*Activity*:
Without the pictures, retype each line below exactly as it stands.

---- Collected material

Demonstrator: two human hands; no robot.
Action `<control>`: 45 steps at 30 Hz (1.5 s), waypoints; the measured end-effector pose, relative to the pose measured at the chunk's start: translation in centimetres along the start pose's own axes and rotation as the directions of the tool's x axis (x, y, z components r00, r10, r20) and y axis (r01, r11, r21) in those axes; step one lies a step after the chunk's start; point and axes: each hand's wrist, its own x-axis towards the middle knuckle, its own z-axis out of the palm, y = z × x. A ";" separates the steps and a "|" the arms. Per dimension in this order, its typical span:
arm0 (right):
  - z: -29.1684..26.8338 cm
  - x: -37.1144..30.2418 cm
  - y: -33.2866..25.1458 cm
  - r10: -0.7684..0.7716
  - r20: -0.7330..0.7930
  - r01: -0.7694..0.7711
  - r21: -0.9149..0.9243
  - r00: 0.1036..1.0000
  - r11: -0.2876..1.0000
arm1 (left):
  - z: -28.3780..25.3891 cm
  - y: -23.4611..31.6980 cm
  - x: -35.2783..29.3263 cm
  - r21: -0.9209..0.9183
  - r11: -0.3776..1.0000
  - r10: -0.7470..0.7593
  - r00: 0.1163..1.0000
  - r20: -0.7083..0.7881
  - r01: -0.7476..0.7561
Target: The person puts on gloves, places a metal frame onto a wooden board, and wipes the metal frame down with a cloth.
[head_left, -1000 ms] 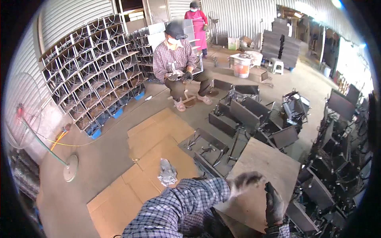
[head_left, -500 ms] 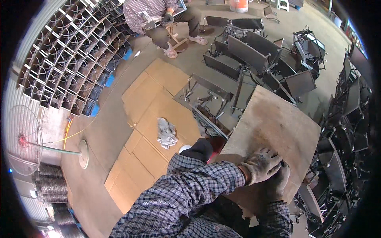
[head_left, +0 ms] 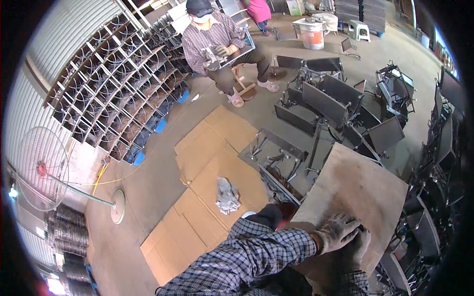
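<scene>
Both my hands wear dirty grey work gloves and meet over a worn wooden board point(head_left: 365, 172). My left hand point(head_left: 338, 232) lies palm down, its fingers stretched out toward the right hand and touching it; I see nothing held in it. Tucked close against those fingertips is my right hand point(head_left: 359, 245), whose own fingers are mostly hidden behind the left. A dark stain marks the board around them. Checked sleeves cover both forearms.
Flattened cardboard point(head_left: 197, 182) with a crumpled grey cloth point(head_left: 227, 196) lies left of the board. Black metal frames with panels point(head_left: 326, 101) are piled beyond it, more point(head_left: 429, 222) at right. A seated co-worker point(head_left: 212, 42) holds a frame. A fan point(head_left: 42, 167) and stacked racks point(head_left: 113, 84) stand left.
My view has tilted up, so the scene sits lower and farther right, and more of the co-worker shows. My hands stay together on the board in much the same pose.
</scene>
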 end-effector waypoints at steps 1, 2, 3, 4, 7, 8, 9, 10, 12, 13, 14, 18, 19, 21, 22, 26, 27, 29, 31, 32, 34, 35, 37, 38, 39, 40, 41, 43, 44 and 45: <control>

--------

*Task output*:
Demonstrator: two human hands; no robot.
Action `<control>`: 45 steps at 30 Hz (1.5 s), waypoints; the measured end-effector pose, relative to the pose measured at the chunk's start: translation in centimetres along the start pose's own axes and rotation as the directions of the tool's x axis (x, y, z components r00, r10, r20) and y axis (r01, r11, r21) in those axes; step one lies a step after the chunk's start; point and axes: each hand's wrist, its own x-axis towards the middle knuckle, its own z-axis out of the palm, y = z × x. A ";" separates the steps and a "|" the arms. Per dimension in this order, its typical span:
arm0 (right):
  - z: -29.1684..26.8338 cm
  - x: -37.1144..30.2418 cm
  - y: -33.2866..25.1458 cm
  - r10: -0.7684..0.7716
  - r20: -0.7330..0.7930
  - r01: -0.7694..0.7711
  - r21: -0.9149..0.9243
  - r00: 0.1036..1.0000
  - r11: -0.2876..1.0000
arm1 (left):
  - z: -28.3780..25.3891 cm
  - y: -23.4611..31.6980 cm
  - x: -35.2783..29.3263 cm
  - r21: -0.9209..0.9183
  - r11: -0.3776..1.0000
  - r10: -0.7470..0.7593
  - r00: 0.1163..1.0000
  - r20: -0.7083..0.7881
  - r01: -0.7476..0.7561
Target: The person puts on gloves, places a metal frame onto a wooden board, and wipes the metal frame down with a cloth.
[head_left, -1000 ms] 
[head_left, -500 ms] 
[head_left, +0 ms] 
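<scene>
Both my hands wear dirty grey work gloves and meet over a worn wooden board point(head_left: 365, 172). My left hand point(head_left: 338, 232) lies palm down, its fingers stretched out toward the right hand and touching it; I see nothing held in it. Tucked close against those fingertips is my right hand point(head_left: 359, 245), whose own fingers are mostly hidden behind the left. A dark stain marks the board around them. Checked sleeves cover both forearms.
Flattened cardboard point(head_left: 197, 182) with a crumpled grey cloth point(head_left: 227, 196) lies left of the board. Black metal frames with panels point(head_left: 326, 101) are piled beyond it, more point(head_left: 429, 222) at right. A seated co-worker point(head_left: 212, 42) holds a frame. A fan point(head_left: 42, 167) and stacked racks point(head_left: 113, 84) stand left.
My view has tilted up, so the scene sits lower and farther right, and more of the co-worker shows. My hands stay together on the board in much the same pose.
</scene>
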 end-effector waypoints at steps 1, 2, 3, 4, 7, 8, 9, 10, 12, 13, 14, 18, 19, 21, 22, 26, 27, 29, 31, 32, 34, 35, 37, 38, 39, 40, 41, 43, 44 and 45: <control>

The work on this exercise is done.